What to work on >>
Look below for the line containing "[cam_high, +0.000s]". Write out that line and the rest through the last one, exactly as they appear, but without pictures.

Data below >>
* * * * * * *

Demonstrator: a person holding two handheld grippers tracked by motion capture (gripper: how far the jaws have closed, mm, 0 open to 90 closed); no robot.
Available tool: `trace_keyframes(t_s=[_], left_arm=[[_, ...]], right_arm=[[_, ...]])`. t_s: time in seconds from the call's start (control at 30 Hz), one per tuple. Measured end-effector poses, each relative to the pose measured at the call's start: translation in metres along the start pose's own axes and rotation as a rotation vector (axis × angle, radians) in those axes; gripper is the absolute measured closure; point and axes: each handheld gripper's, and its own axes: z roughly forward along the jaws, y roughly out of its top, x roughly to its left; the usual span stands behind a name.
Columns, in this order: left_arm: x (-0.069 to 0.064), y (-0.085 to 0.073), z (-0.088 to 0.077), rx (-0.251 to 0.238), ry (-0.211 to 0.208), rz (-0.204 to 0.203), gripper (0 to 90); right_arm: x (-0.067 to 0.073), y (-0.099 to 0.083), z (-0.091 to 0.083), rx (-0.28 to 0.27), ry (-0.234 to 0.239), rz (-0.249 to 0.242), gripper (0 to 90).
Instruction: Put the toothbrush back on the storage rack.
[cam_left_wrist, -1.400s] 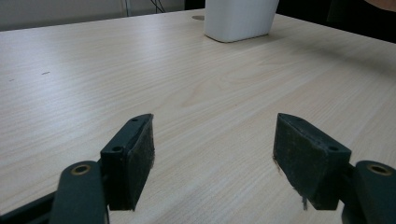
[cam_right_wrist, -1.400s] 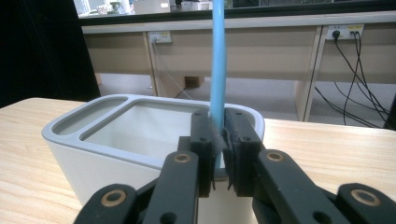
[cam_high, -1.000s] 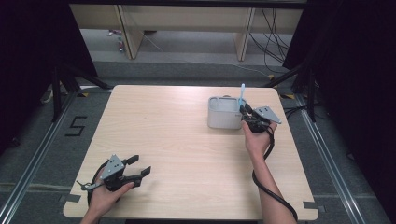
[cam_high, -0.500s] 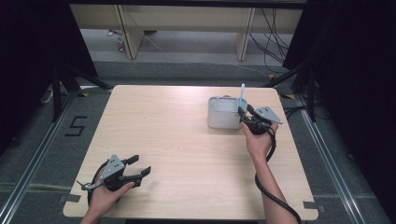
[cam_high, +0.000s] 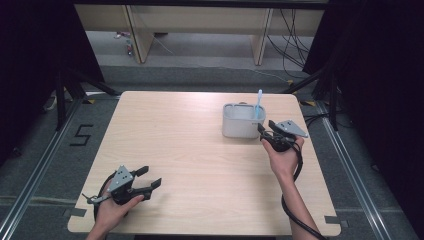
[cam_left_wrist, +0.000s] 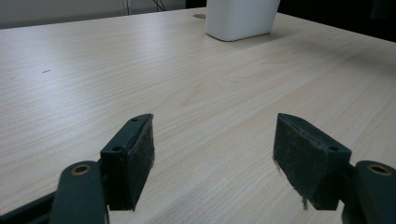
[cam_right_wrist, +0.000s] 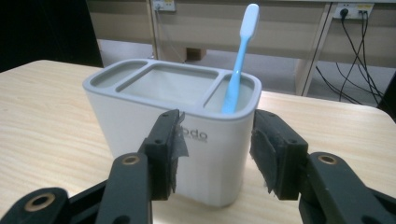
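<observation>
— Right tongs (cam_right_wrist: 215, 154) stood wide apart just in front of the white holder (cam_right_wrist: 173, 135), nothing between the pads; they had just been opening. How did you read that?

— As a release. The blue toothbrush (cam_right_wrist: 238, 60) stood upright, leaning slightly, in the holder's small end compartment, head up, and no pad touched it. In the high view the right tongs (cam_high: 265, 134) sat just beside the holder (cam_high: 240, 125), at its near right corner on the counter (cam_high: 190, 145).

— So the placing step looked done?

— I judged so. The brush was in its slot and free.

— And the left tongs (cam_high: 149, 179)?

— Open and empty, low over the near left of the counter, well apart from the holder.

— What did the next move call for?

— Drawing the right tongs straight back from the holder, jaws kept wide, without nudging it or the brush handle.
</observation>
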Motion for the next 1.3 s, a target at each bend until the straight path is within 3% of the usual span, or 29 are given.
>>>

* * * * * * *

Output of the task >>
[cam_high, +0.000s] 
[cam_left_wrist, +0.000s] 
[cam_right_wrist, +0.000s] 
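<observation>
— Right tongs (cam_right_wrist: 215, 154) stood wide apart just in front of the white holder (cam_right_wrist: 173, 135), nothing between the pads; they had just been opening. How did you read that?

— As a release. The blue toothbrush (cam_right_wrist: 238, 60) stood upright, leaning slightly, in the holder's small end compartment, head up, and no pad touched it. In the high view the right tongs (cam_high: 265, 134) sat just beside the holder (cam_high: 240, 125), at its near right corner on the counter (cam_high: 190, 145).

— So the placing step looked done?

— I judged so. The brush was in its slot and free.

— And the left tongs (cam_high: 149, 179)?

— Open and empty, low over the near left of the counter, well apart from the holder.

— What did the next move call for?

— Drawing the right tongs straight back from the holder, jaws kept wide, without nudging it or the brush handle.
</observation>
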Motion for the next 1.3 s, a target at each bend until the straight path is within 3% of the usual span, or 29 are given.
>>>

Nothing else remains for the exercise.